Businesses Await U.S. Report on Chinese Currency

The Treasury Department prepares to issue its semi-annual report that identifies countries involved in manipulating the value of their currencies. The focus this time around is on China, which is accused by many of keeping the value of the yuan artificially low.

Copyright © 2006 NPR. For personal, noncommercial use only. See Terms of Use. For other uses, prior permission required.

RENEE MONTAGNE, host:

Our business report, today, begins with questions about China's currency.

The Treasury Department this week is scheduled to release a report that could significantly affect the U.S. relationship with China. By law, the department must publicly announce if any country manipulates its currency.

These days, the focus in on one country: China.

NPR's Adam Davidson reports.

ADAM DAVIDSON reporting:

A government report on currency exchange rates? How could that be a big deal?

Mr. BRAD SETSER (Economist, Roubini Global Economics Monitor): It's big. There's no of getting around it. It's big.

DAVIDSON: Economist Brad Setser might not sound that excited, but this is about as dramatic as economists get.
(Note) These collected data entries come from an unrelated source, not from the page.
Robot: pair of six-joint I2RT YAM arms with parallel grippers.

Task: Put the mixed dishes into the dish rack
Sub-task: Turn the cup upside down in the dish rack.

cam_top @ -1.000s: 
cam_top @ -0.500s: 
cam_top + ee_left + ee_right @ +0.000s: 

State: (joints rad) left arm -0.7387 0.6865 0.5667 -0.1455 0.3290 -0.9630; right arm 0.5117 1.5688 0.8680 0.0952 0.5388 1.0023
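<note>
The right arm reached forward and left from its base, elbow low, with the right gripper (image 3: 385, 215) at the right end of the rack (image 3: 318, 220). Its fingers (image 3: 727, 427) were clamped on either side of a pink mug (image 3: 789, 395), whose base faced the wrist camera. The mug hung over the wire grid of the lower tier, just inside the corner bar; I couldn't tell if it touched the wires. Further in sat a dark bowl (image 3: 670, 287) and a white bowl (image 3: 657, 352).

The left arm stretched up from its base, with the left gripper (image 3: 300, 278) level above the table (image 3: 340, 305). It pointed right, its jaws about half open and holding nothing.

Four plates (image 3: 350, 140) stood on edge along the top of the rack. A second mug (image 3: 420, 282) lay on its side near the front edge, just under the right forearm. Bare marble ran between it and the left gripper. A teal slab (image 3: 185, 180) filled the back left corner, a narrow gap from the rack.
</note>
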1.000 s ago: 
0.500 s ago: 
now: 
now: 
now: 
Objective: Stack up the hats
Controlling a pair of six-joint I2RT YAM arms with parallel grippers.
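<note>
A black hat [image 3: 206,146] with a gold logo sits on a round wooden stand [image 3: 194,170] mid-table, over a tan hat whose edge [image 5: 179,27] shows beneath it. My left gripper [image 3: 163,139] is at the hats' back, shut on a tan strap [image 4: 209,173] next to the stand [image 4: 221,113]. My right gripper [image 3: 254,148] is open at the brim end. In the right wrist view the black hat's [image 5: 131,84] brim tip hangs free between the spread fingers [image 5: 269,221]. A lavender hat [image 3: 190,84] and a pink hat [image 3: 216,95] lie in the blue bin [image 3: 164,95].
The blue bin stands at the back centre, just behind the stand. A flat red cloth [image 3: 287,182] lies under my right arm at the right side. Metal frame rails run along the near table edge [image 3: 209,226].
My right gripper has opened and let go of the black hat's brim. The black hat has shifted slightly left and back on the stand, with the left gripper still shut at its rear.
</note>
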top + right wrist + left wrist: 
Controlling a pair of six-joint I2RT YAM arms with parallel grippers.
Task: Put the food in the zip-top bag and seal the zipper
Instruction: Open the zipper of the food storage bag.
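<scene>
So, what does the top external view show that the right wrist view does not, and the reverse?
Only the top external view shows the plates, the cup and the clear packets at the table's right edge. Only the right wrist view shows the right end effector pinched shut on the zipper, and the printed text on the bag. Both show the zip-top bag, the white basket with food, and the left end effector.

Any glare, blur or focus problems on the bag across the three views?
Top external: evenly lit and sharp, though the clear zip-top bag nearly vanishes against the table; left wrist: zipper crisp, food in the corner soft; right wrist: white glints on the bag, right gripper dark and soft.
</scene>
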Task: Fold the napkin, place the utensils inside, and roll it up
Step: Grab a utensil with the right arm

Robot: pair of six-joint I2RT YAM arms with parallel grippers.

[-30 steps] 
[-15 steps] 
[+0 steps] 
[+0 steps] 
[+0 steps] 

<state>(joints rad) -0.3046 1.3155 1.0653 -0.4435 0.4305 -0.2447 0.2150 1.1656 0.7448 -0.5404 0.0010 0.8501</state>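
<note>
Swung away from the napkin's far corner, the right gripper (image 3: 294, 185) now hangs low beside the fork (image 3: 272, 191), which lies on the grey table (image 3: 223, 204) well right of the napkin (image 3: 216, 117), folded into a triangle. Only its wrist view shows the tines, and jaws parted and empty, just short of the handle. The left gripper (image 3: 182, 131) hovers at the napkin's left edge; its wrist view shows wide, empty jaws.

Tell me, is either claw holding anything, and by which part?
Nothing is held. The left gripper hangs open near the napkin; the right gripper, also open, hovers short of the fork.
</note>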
He's at Roubini Global Economic Monitor. He says this report will spur currency traders to move billions of dollars in Euros and Yen; and no matter what the decision is, there are going to be people who don't like it.

Mr. SETSER: There is no option that is a clear winner.

DAVIDSON: There is little question about this in the U.S. Pretty much every economist, policy watcher, or politician, agrees that China manages its currency and prevents its value from rising. But this treasury announcement isn't about what the experts think--it's about politics, Setser says.

It's a big deal this year, because many domestic manufacturers and labor groups say China's currency manipulation is costing them money and jobs. But that's not the only pressure on Tim Adams, the Treasury Undersecretary of International Affairs, who is in charge of writing the report. Brad Setser.

Mr. SETSER: Most of corporate America would much rather Tim Adams does not declare China to be manipulating its currency.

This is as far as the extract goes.